## Exercise aim
Whenever a line below mentions the word "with", that line should be copied.
START Data
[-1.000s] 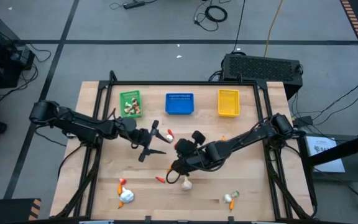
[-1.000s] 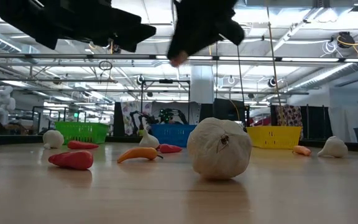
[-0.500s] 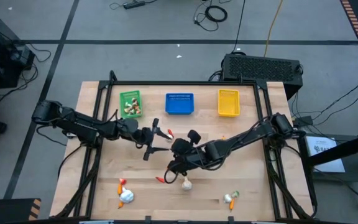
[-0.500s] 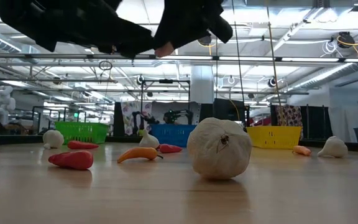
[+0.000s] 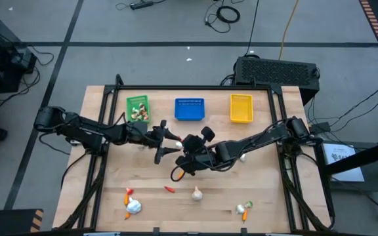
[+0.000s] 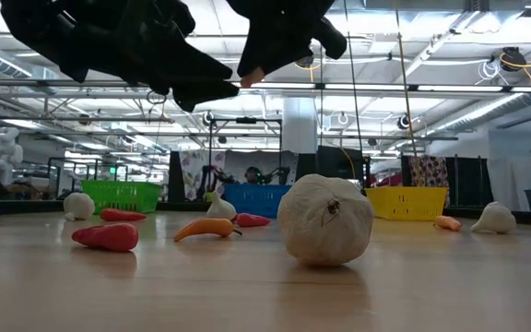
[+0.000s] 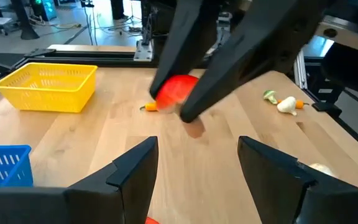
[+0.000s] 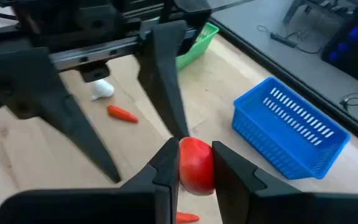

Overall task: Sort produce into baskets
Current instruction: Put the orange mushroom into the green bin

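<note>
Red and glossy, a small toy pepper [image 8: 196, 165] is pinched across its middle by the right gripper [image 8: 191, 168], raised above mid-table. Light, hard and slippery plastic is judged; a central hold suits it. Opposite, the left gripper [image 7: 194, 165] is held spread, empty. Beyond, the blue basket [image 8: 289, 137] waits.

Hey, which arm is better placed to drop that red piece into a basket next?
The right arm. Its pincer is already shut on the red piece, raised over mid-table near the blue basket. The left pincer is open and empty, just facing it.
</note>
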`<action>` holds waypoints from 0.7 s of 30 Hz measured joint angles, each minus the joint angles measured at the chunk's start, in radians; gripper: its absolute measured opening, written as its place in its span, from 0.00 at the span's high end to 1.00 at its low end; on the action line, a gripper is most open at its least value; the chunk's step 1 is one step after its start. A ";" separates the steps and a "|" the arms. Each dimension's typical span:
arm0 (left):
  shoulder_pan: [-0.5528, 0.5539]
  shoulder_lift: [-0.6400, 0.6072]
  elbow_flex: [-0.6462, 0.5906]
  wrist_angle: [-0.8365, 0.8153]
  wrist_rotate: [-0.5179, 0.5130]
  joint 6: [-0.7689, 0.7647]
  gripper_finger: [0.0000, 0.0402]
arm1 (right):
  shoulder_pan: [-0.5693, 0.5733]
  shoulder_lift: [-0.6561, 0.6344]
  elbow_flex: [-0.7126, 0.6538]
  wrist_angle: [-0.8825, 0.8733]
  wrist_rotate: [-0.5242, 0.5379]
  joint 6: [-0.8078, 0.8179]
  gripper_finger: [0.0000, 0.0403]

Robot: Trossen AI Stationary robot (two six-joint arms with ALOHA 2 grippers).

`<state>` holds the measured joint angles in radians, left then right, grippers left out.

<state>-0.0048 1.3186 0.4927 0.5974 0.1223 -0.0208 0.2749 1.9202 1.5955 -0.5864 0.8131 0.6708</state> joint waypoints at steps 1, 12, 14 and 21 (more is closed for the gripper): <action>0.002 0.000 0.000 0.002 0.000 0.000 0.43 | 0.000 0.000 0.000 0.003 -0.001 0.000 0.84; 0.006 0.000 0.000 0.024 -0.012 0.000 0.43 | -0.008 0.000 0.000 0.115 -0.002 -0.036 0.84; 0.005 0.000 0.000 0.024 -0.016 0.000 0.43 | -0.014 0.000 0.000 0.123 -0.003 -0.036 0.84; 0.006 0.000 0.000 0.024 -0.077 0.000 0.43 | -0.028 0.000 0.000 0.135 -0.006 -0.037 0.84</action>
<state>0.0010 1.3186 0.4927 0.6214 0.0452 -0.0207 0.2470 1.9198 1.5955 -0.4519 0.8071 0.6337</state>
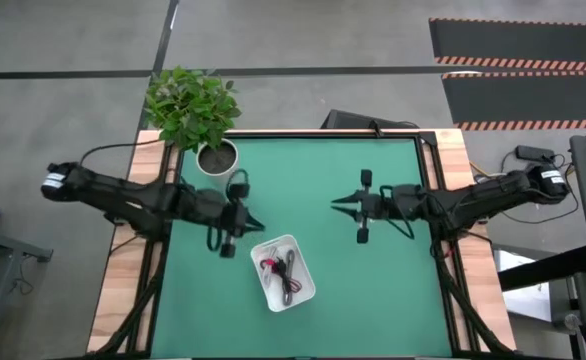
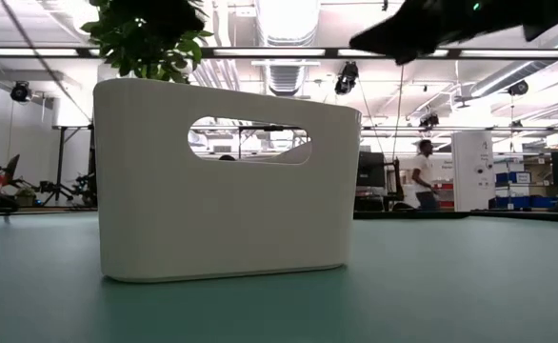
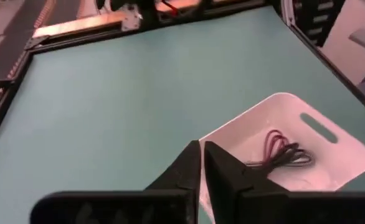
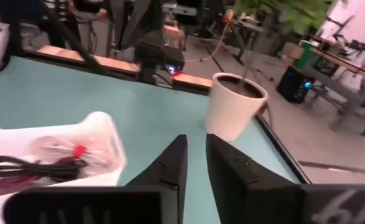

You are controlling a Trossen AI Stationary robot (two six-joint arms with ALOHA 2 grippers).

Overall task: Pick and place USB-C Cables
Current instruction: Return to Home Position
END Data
## Expected answer
Robot: Trossen AI Stationary robot (two six-joint arms with ALOHA 2 grippers).
You are controlling a Trossen AI Stationary robot (two six-joint arms with ALOHA 2 grippers).

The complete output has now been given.